Cerner CEO Neal Patterson, a ‘legend’ and ‘inspirational visionary,’ dies from cancer at age 67

Neal Patterson, co-founder and CEO of Cerner, and a recognized leader in the health IT industry, died on Sunday following complications from an ongoing bout with cancer. Patterson was 67.

Patterson announced he was diagnosed with soft tissue cancer last year. According to a statement from Cerner, the health technology mogul died due to “unexpected complications that arose after a recent reoccurrence” of the cancer.

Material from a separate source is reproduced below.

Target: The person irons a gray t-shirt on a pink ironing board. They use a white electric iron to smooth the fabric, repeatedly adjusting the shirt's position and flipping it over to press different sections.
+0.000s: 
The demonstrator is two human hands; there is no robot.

“This is a profound loss,” said Cliff Illig, Cerner’s vice chairman of the board, who co-founded the company with Patterson. “Neal loved waking up every morning at the intersection of healthcare and IT. His entrepreneurial passion for using IT as a lever to eliminate error, variance, delay, waste and friction changed our industry.”

The company named Illig interim CEO on Sunday following Patterson’s passing. 

The health IT community mourned the loss of an institutional figure within the industry and an innovator that saw the value of EHRs early on. In a statement, Russ Branzell, CEO of the College of Health Information Management Executives (CHIME) called Patterson a “legend in our industry.”

"Neal was an inspirational visionary who has left an indelible mark on industry through his tireless pursuit of better information at the point of care for patients in every setting,” added Liz Johnson, CHIME board chair and CIO of Acute Care Hospitals and Applied Clinical Informatics at Tenet Healthcare in Dallas. “The work of Neal and Cerner will continue to positively impact healthcare for many generations to come.”

On Twitter, representatives from Allscripts and anthenahealth, as well as other executives at Cerner, weighed in on Patterson’s influence.

The University of Pittsburgh Medical Center’s chief innovation officer tweeted his condolences, while Karen DeSalvo, former national coordinator for health IT, called Patterson’s passing “heartbreaking.”

Patterson and Illig co-founded the company in 1979. The company hit its stride in 2009 when the federal government mandated the use of EHRs. Last year the company took in $4.8 billion in revenues.

Patterson helped make Cerner one of the largest EHR vendors on the market. Last month, the company was selected by Department of Veterans Affairs Secretary David Shulkin to replace VistA. Years earlier, the Department of Defense picked Cerner to upgrade its EHR systems.